*** Block opens ***
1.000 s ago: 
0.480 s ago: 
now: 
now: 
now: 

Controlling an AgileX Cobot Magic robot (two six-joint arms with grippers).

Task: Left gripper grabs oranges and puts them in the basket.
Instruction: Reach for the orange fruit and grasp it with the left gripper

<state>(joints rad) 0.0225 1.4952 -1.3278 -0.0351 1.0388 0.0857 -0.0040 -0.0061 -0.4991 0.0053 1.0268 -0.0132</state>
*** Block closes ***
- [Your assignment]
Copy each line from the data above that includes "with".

- [Result]
Controlling an AgileX Cobot Magic robot (two six-joint arms with grippers).
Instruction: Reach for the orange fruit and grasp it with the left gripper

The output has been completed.